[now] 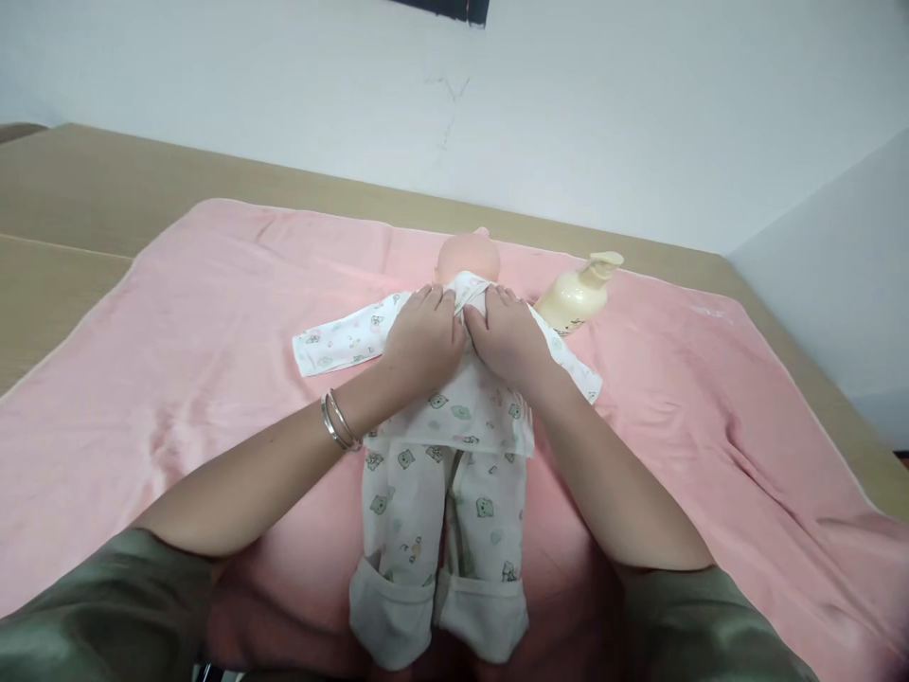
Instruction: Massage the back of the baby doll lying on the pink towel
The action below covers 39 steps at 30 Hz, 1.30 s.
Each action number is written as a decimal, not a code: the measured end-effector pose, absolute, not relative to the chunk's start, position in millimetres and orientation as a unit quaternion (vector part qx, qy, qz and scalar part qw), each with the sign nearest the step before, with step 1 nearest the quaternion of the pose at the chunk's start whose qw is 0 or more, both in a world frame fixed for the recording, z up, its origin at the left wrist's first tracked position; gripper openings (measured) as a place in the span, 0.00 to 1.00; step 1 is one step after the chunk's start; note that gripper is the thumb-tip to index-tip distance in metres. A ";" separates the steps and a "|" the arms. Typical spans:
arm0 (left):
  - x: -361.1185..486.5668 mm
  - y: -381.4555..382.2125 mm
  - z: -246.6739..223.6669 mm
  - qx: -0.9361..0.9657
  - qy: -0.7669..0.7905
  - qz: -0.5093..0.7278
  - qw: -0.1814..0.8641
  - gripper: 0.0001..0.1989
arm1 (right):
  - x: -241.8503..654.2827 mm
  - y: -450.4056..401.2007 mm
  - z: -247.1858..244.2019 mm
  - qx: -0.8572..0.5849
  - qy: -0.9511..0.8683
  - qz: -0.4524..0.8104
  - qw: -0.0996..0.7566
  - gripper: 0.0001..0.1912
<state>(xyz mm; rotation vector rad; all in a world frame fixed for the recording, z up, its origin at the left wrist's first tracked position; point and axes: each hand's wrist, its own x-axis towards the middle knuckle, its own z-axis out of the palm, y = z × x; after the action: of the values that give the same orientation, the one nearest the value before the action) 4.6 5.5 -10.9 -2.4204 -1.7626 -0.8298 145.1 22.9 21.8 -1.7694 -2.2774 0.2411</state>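
A baby doll lies on its back on a pink blanket, head toward the wall. It wears a white printed top and matching trousers with turned-up cuffs. My left hand rests flat on the left side of the doll's chest, fingers stretched toward its neck. On the other side of the chest lies my right hand, also flat, its thumb near the top's neckline. Both hands press on the cloth; neither visibly grips it. The sleeves spread out to both sides.
A cream pump bottle lies tilted on the blanket, right of the doll and close to its sleeve. The blanket covers much of a wooden table. Behind the table rises a white wall.
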 end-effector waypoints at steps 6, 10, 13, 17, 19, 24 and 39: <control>-15.7 31.6 -0.4 -0.757 -0.595 -0.241 -0.125 0.15 | 133.5 -13.5 29.9 -0.589 -0.803 0.008 0.090 0.33; -11.8 22.9 -3.6 -0.768 -0.590 -0.240 -0.071 0.20 | 138.1 -3.1 28.7 -0.588 -0.802 0.050 0.094 0.33; -1.5 5.5 -6.9 -0.789 -0.564 -0.242 -0.009 0.25 | 144.2 16.7 23.5 -0.594 -0.790 0.094 0.118 0.34; 3.2 -1.0 -5.6 -0.805 -0.545 -0.232 -0.015 0.27 | 142.4 18.4 20.4 -0.613 -0.775 0.088 0.126 0.35; -0.6 6.2 -1.7 -0.799 -0.553 -0.233 -0.041 0.25 | 137.1 4.7 22.2 -0.615 -0.778 0.058 0.114 0.34; -12.7 24.5 7.9 -0.749 -0.607 -0.227 -0.140 0.20 | 129.0 -26.2 27.6 -0.585 -0.807 0.004 0.078 0.33; -9.2 23.1 -12.3 -0.773 -0.586 -0.241 -0.027 0.20 | 141.2 5.8 13.1 -0.589 -0.791 0.090 0.141 0.35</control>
<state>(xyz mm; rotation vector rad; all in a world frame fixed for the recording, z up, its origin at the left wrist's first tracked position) -9.2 23.1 -12.3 -2.4716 -1.8731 -0.7713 141.2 5.8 13.1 -1.6998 -2.2834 0.2605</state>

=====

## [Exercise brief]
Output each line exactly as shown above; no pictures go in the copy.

## [Problem solution]
[now] 
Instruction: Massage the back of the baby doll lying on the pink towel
The action below covers 39 steps at 30 Hz, 1.30 s.
Each action number is written as a decimal, not a code: the measured end-effector pose, absolute, not relative to the chunk's start, position in millimetres and orientation as a unit quaternion (vector part qx, qy, qz and scalar part qw), each with the sign nearest the step before, with step 1 nearest the quaternion of the pose at the chunk's start whose qw is 0 or more, both in a world frame fixed for the recording, z up, its origin at the left wrist's first tracked position; gripper openings (measured) as a place in the span, 0.00 to 1.00; step 1 is one step after the chunk's start; note that gripper is the thumb-tip to index-tip distance in metres. A ";" separates the steps and a "|" the arms. Typical spans:
arm0 (left):
  - x: -361.1185..486.5668 mm
  - y: -381.4555..382.2125 mm
  - z: -246.6739..223.6669 mm
  - qx: -0.9361..0.9657
  - qy: -0.7669..0.7905
  - qz: -0.5093..0.7278
  - qw: -0.1814..0.8641
  - gripper: 0.0001..0.1989
arm1 (right):
  - x: -241.8503..654.2827 mm
  - y: -450.4056..401.2007 mm
  - z: -247.1858..244.2019 mm
  - qx: -0.8572..0.5849
  - qy: -0.9511..0.8683
  - qz: -0.4524..0.8104
  - qw: -0.0996..0.7566
  - gripper: 0.0001..0.1912
<state>(xyz mm; rotation vector rad; all in a world frame fixed for the recording, z up, its origin at the left wrist's first tracked position; point and axes: each hand's wrist, its own x-axis towards the middle knuckle, its own z-axis out of the palm, y = z × x; after the action: of the values that give the same orientation, the one nearest the value before the action) 4.6 5.5 -10.9 -2.4204 -1.7626 -0.8298 145.1 22.9 21.8 -1.7694 -2.2774 0.2411</state>
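A baby doll lies on its back on a pink blanket, head toward the wall. It wears a white printed top and matching trousers with turned-up cuffs. My left hand rests flat on the left side of the doll's chest, fingers stretched toward its neck. On the other side of the chest lies my right hand, also flat, its thumb near the top's neckline. Both hands press on the cloth; neither visibly grips it. The sleeves spread out to both sides.
A cream pump bottle lies tilted on the blanket, right of the doll and close to its sleeve. The blanket covers much of a wooden table. Behind the table rises a white wall.
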 end-effector waypoints at steps 6, 10, 13, 17, 19, 24 and 39: <control>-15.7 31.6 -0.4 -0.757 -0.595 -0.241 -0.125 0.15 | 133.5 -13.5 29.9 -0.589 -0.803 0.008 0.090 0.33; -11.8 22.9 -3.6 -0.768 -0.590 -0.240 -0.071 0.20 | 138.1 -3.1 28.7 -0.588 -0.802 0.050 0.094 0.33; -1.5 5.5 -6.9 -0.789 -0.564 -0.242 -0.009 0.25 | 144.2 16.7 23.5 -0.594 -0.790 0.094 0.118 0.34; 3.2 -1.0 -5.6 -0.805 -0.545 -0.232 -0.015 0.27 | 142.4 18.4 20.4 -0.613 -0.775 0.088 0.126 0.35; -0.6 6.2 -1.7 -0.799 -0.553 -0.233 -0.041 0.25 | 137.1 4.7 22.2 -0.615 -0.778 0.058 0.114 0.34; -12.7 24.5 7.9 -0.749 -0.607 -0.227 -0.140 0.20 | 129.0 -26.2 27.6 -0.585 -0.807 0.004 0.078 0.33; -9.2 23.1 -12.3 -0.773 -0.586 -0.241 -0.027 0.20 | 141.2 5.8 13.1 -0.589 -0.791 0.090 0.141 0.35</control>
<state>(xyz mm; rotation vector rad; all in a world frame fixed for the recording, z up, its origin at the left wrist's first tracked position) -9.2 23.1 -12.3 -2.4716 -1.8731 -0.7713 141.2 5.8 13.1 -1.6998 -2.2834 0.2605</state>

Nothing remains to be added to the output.